There were many theories surrounding the explosion, but once they were ruled out, media coverage died down and the primary focus remained on the Boston Marathon.The West, Texas explosion was determined to be an industrial accident which killed 14 people and injured 200.
So why did that make this horrible incident far less important than the Boston Marathon to the media? Primarily because the Boston bombings comprised the first major attack on our country since September 11, 2001. Additionally, Grant Duwe, author of “Mass Murder in the United States: A History,” said last week that “History has shown that the public is generally more interested in crime which is unusual and dramatic and something that is violent and occurs infrequently.”

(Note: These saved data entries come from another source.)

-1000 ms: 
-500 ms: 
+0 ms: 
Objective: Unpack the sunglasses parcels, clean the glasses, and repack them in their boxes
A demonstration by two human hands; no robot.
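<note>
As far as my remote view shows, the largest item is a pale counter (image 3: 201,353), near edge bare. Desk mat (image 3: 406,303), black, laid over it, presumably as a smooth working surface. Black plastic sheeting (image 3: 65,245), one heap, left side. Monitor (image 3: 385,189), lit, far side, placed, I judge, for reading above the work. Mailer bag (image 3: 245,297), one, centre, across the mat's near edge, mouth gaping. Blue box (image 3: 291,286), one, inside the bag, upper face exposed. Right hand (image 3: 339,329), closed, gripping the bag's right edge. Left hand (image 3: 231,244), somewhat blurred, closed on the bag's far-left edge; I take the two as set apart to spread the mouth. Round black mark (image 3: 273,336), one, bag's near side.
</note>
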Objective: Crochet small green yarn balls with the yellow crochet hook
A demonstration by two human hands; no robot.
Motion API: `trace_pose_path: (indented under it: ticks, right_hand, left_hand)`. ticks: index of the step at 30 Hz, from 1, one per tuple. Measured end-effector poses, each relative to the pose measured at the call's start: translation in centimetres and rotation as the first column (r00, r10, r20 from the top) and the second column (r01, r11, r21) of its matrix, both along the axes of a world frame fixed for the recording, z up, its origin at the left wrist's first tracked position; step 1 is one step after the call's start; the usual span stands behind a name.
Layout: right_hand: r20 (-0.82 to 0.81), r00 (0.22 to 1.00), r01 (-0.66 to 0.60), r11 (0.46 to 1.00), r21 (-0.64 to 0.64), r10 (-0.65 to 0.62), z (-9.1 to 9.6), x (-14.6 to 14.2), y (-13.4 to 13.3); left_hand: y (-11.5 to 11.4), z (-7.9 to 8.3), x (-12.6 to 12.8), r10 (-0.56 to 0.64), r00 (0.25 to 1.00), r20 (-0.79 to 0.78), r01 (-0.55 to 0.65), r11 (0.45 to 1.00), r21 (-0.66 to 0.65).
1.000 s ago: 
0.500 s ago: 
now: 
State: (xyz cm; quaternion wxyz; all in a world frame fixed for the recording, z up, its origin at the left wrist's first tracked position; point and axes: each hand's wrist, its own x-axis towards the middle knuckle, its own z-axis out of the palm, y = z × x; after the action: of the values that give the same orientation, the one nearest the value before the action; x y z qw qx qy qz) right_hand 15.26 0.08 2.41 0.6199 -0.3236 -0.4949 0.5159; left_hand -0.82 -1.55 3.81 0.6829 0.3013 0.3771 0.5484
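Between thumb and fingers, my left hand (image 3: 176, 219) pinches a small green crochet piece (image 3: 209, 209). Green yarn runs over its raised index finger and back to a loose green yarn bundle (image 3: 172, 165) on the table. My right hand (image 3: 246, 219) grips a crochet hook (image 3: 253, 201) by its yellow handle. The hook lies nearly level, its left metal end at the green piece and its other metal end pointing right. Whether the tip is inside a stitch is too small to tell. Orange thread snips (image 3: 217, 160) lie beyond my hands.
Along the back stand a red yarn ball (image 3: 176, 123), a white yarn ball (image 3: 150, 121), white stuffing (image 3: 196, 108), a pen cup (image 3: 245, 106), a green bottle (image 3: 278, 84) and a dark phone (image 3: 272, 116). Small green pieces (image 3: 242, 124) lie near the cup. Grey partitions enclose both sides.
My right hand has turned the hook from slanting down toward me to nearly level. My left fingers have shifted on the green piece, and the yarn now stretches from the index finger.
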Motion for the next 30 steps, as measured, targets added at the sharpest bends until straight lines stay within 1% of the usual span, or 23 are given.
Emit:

But the fact remains that what happened in West was tragic in terms of lives lost and injuries. There were tons of potentially explosive chemicals at the fertilizer plant. However, regulators paid no attention to the possibility of danger. Further, the company’s emergency response plan which was filed with the Environment Protection Agency in 2011, reported that there was no risk of fire or explosion at the plant – a ludicrous claim. And the last time the Occupational Safety and Health Administration visited this plant was in 1985. This agency has been grossly understaffed and underfunded for quite sometime.
Will workplace safety ever become a priority in this country? Only time will tell. But undoubtedly, more resources and manpower must be devoted to this important issue.